THE TASK:
Go through the records below and report each line with "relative" in it.
Start of TASK MATERIAL
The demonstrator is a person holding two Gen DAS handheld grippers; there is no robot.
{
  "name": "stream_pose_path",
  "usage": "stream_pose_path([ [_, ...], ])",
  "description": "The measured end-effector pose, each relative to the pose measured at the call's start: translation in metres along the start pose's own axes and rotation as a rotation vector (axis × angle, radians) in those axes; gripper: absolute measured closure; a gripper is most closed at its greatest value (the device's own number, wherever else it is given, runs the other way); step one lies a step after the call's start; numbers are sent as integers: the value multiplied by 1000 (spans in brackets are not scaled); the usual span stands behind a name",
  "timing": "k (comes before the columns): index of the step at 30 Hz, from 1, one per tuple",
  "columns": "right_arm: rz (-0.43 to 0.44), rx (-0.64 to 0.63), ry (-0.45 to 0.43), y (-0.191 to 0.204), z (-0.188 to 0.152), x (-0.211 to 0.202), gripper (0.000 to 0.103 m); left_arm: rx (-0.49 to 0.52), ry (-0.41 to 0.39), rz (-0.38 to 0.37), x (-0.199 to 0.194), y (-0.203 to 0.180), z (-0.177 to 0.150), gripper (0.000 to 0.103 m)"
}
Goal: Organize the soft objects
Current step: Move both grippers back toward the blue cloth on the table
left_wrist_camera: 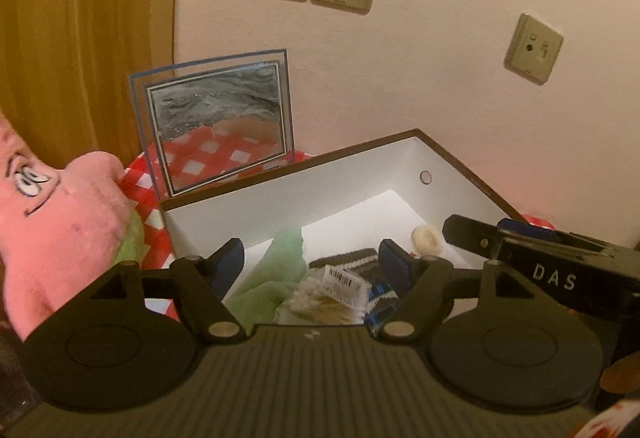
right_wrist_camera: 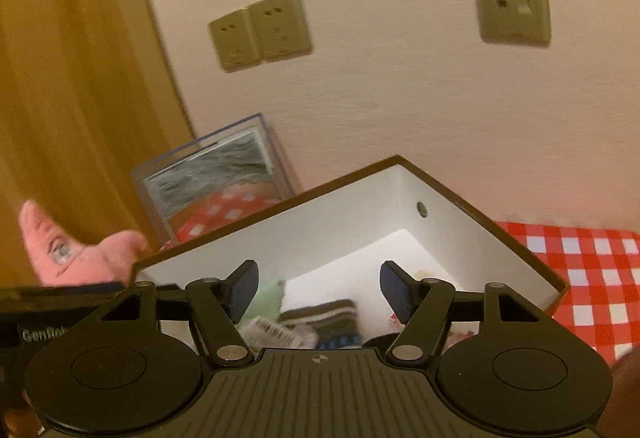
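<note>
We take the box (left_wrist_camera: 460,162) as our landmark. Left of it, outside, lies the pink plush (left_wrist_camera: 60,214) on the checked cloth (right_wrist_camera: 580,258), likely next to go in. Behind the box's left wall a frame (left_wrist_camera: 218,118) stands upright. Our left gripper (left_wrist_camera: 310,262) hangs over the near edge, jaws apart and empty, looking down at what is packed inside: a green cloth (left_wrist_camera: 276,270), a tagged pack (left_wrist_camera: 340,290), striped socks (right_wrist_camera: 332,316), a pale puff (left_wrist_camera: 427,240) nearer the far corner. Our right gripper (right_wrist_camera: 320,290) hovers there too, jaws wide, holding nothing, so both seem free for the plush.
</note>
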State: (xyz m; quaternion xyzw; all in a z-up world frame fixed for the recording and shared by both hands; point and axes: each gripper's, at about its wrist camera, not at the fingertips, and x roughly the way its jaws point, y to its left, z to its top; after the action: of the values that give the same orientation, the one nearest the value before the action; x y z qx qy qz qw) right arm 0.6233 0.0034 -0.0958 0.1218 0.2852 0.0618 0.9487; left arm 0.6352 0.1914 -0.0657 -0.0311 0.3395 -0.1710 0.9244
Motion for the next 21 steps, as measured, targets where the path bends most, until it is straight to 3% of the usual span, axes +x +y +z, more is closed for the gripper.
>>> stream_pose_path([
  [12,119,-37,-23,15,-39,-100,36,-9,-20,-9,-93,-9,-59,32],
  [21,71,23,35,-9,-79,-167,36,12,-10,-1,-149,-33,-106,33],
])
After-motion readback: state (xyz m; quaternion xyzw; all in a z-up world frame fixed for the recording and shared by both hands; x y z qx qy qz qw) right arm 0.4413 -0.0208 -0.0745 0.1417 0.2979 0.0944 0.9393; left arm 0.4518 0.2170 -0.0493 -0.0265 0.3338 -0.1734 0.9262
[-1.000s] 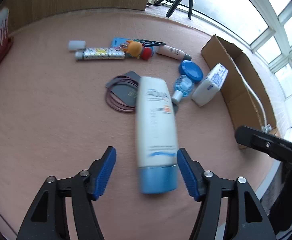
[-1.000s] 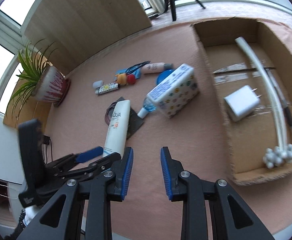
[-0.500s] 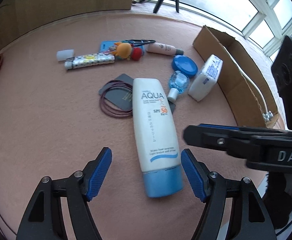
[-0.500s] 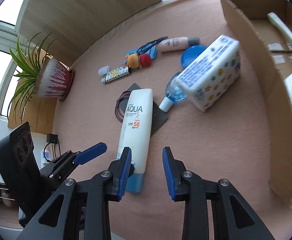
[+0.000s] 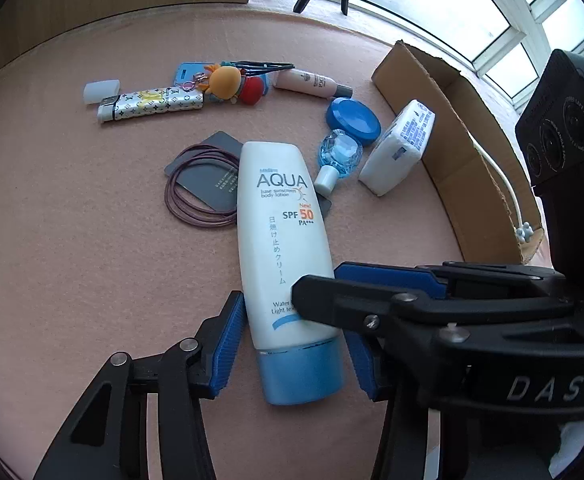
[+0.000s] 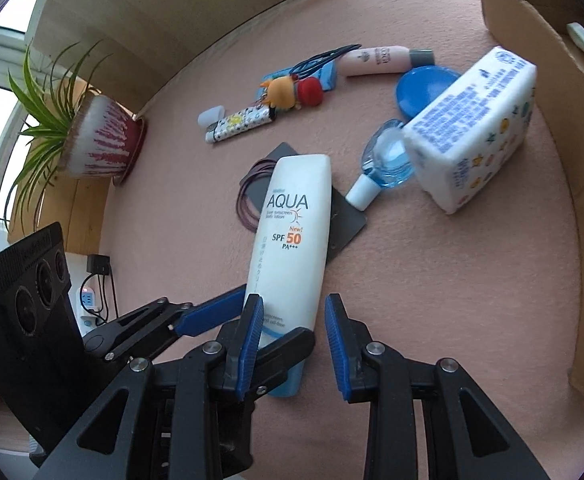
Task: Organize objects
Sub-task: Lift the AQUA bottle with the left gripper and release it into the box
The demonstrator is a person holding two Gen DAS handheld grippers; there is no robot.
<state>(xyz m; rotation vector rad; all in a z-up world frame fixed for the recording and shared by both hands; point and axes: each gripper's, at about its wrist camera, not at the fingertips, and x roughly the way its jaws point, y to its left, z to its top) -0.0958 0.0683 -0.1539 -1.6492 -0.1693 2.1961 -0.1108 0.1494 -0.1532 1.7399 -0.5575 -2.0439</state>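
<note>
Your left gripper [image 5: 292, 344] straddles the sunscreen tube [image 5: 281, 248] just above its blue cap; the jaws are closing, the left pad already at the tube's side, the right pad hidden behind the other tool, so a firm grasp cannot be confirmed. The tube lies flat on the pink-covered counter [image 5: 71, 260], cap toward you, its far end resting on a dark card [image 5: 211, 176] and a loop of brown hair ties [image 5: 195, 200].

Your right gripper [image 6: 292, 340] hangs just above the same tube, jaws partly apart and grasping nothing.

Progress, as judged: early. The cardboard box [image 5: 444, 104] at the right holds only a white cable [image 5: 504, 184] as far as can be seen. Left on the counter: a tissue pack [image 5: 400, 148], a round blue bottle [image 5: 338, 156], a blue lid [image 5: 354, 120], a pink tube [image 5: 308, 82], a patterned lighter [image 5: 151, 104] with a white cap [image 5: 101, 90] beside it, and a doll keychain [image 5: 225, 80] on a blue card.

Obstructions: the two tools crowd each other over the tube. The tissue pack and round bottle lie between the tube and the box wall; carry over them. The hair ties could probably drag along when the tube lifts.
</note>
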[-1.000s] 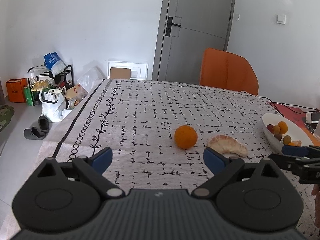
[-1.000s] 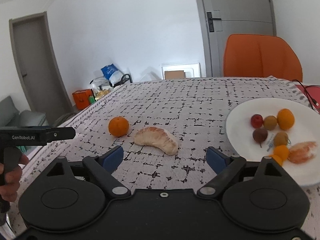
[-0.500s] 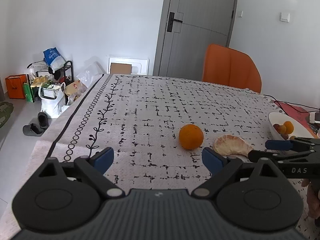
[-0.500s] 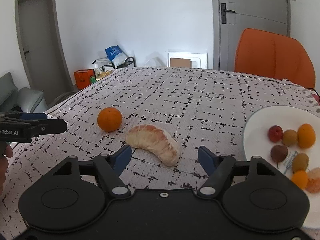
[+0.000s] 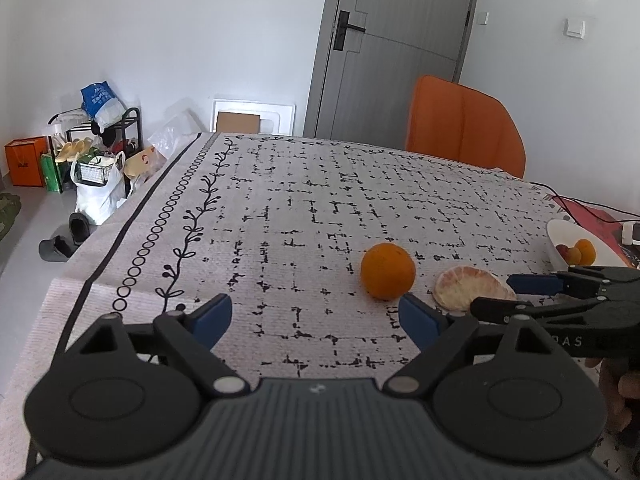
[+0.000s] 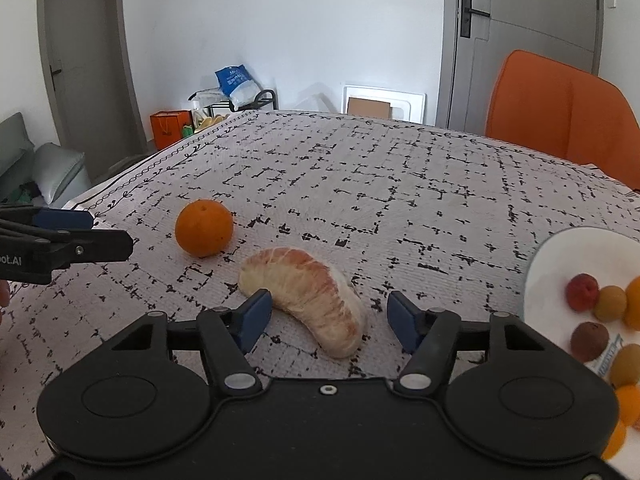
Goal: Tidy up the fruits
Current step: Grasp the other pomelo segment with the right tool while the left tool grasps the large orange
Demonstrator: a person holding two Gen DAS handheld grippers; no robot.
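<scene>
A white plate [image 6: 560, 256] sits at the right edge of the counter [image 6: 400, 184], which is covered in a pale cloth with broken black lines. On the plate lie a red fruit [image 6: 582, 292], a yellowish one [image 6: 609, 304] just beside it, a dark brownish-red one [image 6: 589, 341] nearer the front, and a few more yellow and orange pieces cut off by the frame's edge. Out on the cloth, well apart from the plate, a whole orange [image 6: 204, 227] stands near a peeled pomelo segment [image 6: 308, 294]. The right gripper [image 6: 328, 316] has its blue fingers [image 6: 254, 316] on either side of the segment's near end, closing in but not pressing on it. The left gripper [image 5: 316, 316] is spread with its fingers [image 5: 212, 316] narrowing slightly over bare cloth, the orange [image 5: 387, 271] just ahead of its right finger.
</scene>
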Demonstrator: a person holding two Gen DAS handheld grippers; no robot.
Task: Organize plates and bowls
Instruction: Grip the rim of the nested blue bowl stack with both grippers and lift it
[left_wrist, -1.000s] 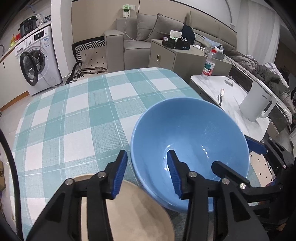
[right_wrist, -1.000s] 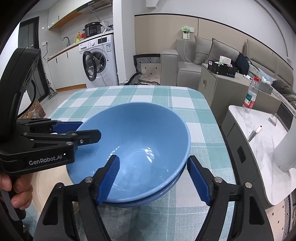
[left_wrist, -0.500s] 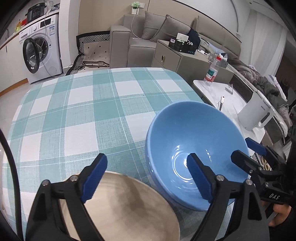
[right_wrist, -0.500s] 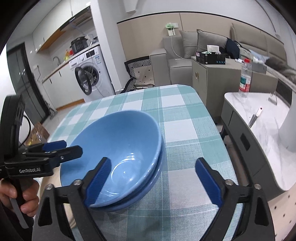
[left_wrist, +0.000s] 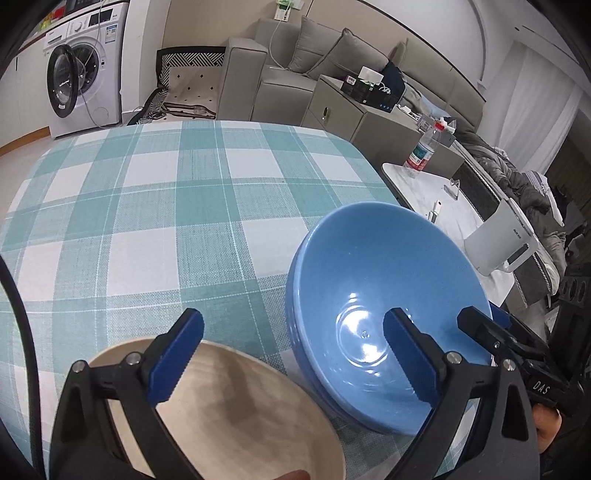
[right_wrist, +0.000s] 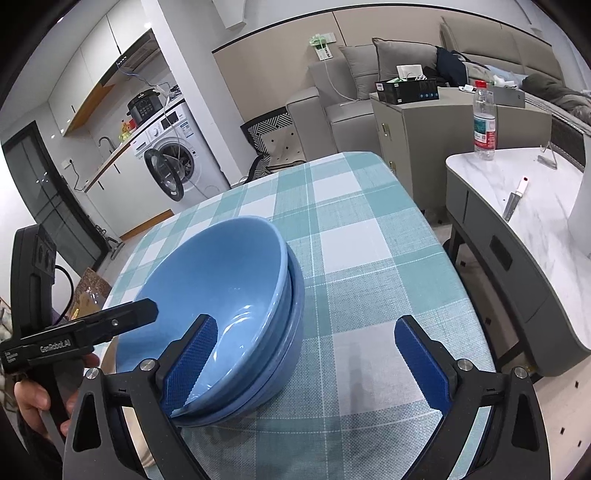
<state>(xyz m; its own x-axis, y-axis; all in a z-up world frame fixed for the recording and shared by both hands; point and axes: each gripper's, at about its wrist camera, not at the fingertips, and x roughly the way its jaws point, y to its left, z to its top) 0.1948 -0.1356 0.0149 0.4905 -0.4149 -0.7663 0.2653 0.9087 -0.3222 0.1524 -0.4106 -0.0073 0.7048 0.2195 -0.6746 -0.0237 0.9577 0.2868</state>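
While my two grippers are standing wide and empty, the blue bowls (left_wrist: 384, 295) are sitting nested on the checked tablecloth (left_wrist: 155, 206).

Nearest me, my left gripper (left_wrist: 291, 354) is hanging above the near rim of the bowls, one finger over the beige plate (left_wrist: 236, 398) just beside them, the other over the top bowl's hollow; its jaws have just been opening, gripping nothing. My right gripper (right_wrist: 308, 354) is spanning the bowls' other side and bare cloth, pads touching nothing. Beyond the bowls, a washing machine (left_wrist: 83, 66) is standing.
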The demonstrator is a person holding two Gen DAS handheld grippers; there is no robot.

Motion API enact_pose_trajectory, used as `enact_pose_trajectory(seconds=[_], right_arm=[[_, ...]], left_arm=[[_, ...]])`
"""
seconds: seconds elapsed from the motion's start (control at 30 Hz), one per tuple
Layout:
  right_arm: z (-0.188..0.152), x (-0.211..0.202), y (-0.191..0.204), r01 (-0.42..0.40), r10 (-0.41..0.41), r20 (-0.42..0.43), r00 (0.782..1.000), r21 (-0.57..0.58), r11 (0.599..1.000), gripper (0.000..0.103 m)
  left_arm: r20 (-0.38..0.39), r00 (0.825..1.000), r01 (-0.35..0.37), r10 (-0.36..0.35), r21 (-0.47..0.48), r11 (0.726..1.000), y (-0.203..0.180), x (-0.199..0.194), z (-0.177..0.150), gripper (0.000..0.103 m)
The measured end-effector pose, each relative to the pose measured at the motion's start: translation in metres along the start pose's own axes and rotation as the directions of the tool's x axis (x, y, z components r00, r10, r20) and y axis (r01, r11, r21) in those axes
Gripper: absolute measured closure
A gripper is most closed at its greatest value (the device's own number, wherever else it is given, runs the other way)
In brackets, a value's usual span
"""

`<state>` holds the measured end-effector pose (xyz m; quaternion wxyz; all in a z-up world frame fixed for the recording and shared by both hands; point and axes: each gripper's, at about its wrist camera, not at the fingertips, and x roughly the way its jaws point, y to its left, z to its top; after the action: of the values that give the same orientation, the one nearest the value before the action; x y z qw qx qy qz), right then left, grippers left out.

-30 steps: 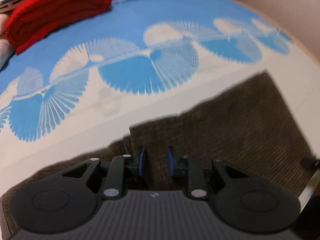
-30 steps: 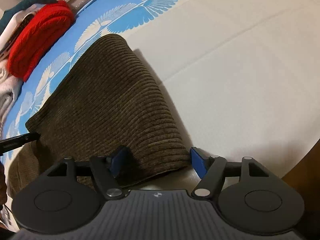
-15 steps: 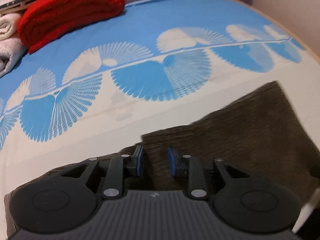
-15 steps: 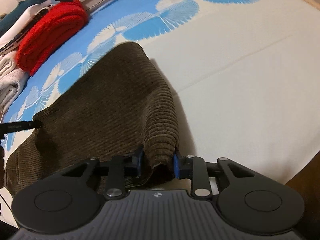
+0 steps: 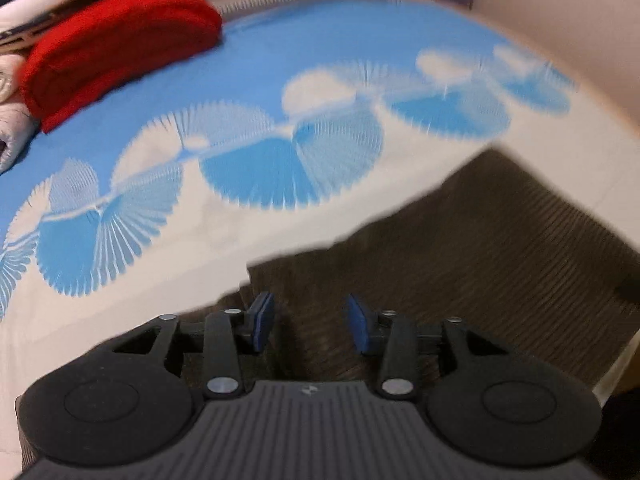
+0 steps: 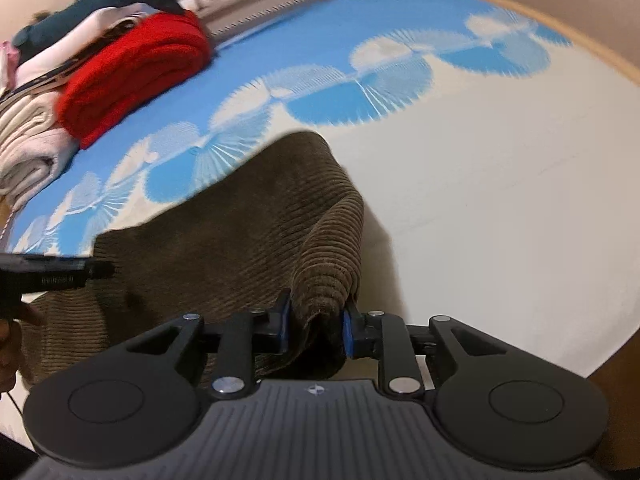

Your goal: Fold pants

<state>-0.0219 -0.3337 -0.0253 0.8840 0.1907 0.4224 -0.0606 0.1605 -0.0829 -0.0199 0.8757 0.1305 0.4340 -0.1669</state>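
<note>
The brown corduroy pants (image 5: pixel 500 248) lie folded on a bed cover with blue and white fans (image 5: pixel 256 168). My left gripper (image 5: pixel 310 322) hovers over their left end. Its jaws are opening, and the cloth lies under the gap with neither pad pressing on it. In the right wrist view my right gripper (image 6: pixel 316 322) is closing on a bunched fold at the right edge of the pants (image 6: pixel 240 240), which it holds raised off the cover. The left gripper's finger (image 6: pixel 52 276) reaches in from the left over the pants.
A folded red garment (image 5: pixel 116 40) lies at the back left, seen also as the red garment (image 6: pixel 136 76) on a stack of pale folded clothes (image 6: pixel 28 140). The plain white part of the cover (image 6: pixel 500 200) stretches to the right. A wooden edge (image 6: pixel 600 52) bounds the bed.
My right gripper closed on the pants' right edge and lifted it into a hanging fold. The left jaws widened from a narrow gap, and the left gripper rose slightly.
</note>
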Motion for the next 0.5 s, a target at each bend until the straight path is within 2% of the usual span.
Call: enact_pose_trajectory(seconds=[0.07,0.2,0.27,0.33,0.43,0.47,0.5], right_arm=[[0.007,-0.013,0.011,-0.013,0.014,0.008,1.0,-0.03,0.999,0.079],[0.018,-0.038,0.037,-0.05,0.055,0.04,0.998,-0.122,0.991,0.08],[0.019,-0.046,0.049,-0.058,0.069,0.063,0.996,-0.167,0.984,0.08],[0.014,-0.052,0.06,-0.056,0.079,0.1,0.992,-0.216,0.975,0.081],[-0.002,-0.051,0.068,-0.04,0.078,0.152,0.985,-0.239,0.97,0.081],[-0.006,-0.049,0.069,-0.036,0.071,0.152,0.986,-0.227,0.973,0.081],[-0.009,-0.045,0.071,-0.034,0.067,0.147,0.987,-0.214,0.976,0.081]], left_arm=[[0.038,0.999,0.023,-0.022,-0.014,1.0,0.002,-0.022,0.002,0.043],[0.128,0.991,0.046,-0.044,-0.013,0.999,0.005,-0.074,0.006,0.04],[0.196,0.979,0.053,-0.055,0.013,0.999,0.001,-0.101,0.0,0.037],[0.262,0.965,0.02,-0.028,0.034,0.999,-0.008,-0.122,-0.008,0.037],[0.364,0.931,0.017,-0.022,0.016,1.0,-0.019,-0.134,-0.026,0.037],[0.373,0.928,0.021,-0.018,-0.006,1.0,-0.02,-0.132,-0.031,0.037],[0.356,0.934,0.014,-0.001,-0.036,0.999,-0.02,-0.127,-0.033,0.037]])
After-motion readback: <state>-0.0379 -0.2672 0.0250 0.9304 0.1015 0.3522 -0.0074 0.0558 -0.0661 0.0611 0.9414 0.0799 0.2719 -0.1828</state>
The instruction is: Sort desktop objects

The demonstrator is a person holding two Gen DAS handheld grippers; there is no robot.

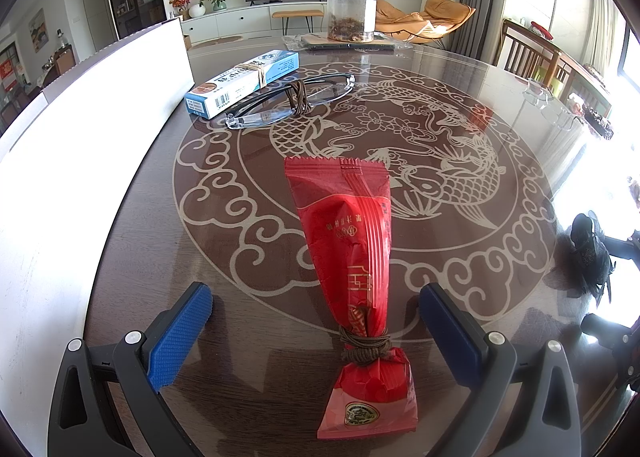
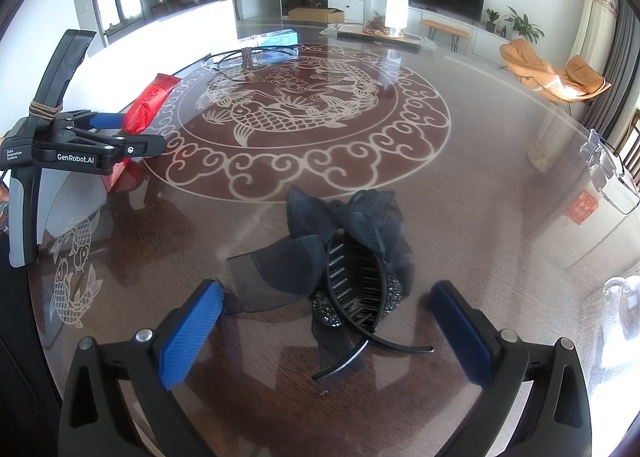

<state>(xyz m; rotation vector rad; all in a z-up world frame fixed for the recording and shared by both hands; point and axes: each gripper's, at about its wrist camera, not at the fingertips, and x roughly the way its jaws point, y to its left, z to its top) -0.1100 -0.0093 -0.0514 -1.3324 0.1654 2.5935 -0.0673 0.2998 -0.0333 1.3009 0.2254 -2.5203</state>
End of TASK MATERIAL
ANSWER SECTION:
  "description": "The measured end-effector pose, each relative to the pose measured at the call's start: translation in metres along the start pose's own axes and rotation as a rotation vector (axis × angle, radians) in those axes; gripper: absolute measured closure; a gripper is most closed at its greatest value (the device's own number, wherever else it is given, runs the other way); step one lies a step after the call's start; numbers are sent as integers: the value multiplied by 1000 (spans in brackets are not scaled); the usual span stands behind a name",
The measured end-effector pose, each relative to the pose measured at the motion's start: translation in metres along the start pose's own axes and rotation as the directions of the tool's x axis (x, y, z components r00, r10, r20) and y axis (r01, r11, r21) in those axes

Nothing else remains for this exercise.